Al mismo tiempo observaron que poseía un dominio inexplicable de conocimientos casi desconocidos, dominio que parecía más propenso a ocultar que a exhibir. Inadvertidamente hacía referencia con una casual seguridad a acontecimientos específicos de las épocas oscuras al margen de la historia aceptada... para, al advertir la sorpresa producida por mis palabras, tratar de disimularlos dándoles un tono de broma. Y mi modo de hablar del futuro en un par o tres de ocasiones provocó el temor de quienes me escuchaban.
Estos singulares destellos no tardaron en desaparecer, aunque algunos observadores achacaron su desaparición a cierta precaución furtiva por mi parte con el fin de evitar la alarma que producía el extraño conocimiento que había en su trasfondo. En verdad, me mostraba anormalmente ávido de asimilar la forma de hablar, las costumbres y puntos de vista de la época en la que me encontraba; como si fuese un viajero estudioso llegado de un lejano país extranjero.
En cuanto se me permitió, empecé a visitar a todas horas la biblioteca de la universidad; y, al poco, comencé a prepararme para efectuar los singulares viajes y asistir a los cursos especiales en universidades europeas y americanas que tantos comentarios despertaron durante los pocos años siguientes.
En ningún momento me faltaron contactos con personas doctas, porque mi caso había adquirido una cierta celebridad entre los psicólogos de la época. Se dieron conferencias presentándome como un ejemplo típico de personalidad secundaria, aun cuando parecía desconcertar a los conferenciantes, en ocasiones, con síntomas caprichosos o con algún rastro raro de velada ironía.
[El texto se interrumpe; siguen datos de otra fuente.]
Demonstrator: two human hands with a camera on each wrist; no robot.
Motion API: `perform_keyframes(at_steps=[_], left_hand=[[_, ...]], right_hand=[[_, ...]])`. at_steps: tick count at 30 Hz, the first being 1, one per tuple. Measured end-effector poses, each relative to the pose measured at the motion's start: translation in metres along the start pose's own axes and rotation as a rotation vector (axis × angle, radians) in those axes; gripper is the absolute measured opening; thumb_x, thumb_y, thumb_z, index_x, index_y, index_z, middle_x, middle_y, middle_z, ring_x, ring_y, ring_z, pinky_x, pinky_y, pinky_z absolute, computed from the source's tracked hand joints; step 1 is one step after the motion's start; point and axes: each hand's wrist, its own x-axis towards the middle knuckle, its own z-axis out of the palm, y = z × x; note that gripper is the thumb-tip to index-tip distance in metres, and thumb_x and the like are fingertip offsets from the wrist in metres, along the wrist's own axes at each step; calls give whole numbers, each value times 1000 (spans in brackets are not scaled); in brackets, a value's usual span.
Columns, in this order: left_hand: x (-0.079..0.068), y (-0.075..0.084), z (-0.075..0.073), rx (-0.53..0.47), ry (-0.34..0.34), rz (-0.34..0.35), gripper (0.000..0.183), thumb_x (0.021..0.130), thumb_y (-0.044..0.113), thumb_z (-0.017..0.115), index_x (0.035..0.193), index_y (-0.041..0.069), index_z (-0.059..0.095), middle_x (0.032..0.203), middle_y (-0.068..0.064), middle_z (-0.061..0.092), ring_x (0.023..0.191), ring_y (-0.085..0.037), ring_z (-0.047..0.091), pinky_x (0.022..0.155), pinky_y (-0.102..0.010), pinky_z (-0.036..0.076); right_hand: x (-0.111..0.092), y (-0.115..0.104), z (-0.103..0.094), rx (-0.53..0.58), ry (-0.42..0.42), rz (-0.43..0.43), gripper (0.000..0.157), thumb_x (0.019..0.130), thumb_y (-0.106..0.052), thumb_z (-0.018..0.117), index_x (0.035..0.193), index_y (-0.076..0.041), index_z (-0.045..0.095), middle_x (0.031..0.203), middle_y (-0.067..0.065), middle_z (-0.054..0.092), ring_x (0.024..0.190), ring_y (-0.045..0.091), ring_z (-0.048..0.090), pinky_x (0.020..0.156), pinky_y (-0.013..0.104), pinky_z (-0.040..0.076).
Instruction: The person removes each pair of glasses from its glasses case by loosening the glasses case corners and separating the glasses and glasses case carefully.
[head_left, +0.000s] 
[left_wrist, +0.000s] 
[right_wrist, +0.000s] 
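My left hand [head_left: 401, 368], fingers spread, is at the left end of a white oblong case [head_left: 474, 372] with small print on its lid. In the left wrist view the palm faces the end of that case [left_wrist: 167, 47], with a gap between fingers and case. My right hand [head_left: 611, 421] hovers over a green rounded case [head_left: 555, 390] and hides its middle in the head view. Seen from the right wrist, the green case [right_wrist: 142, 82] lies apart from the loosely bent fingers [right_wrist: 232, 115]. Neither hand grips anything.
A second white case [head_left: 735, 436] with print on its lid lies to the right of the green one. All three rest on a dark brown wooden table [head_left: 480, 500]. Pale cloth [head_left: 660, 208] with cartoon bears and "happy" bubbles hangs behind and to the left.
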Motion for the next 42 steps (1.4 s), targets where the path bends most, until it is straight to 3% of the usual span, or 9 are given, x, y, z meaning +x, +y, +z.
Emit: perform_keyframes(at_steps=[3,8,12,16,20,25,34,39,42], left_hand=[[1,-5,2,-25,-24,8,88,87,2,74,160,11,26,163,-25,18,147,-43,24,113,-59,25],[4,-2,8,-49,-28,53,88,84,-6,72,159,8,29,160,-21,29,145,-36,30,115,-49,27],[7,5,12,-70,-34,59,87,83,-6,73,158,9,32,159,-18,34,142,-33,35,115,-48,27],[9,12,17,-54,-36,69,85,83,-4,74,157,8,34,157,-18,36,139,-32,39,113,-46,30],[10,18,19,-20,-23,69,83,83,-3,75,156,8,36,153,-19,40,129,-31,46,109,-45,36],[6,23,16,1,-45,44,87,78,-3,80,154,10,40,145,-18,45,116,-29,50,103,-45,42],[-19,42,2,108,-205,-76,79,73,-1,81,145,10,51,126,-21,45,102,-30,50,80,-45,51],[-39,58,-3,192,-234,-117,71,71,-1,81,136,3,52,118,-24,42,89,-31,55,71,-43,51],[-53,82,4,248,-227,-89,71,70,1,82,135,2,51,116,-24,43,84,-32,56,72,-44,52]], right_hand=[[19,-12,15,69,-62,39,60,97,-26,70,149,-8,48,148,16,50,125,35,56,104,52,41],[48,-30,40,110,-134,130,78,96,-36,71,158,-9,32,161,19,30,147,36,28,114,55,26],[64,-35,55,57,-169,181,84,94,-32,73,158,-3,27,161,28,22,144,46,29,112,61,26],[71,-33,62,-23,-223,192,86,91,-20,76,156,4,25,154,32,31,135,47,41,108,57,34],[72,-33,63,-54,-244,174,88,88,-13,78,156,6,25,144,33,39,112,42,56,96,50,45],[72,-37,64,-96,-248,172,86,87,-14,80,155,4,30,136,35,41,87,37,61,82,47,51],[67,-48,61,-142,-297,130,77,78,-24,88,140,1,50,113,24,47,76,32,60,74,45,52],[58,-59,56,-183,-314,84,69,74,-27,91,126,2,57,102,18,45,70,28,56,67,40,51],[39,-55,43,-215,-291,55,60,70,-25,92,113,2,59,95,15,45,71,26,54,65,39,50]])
Sin embargo, encontré escasamente verdaderos amigos. Algo en mi aspecto y en mi forma de hablar parecía incitar vagos temores y aversiones en todos aquellos que me conocían, como si yo estuviera a infinita distancia de todo lo que es normal y saludable. Esta idea de oculto horror negro, sumada a las incalculables lagunas de un cierto «distanciamiento», tuvo una difusión y persistencia excepcionales.
Mi familia no fue la excepción que confirma la regla. Desde el mismo instante de mi extraño despertar, mi mujer me miró con el máximo horror y repugnancia, jurando que yo era otro ser que había usurpado el cuerpo de su marido. Obtuvo el divorcio en 1910, y no quiso siquiera acceder a verme después de mi vuelta a la normalidad en 1913. Mi hijo mayor y mi hija pequeña compartieron estos sentimientos, y desde entonces no los he visto.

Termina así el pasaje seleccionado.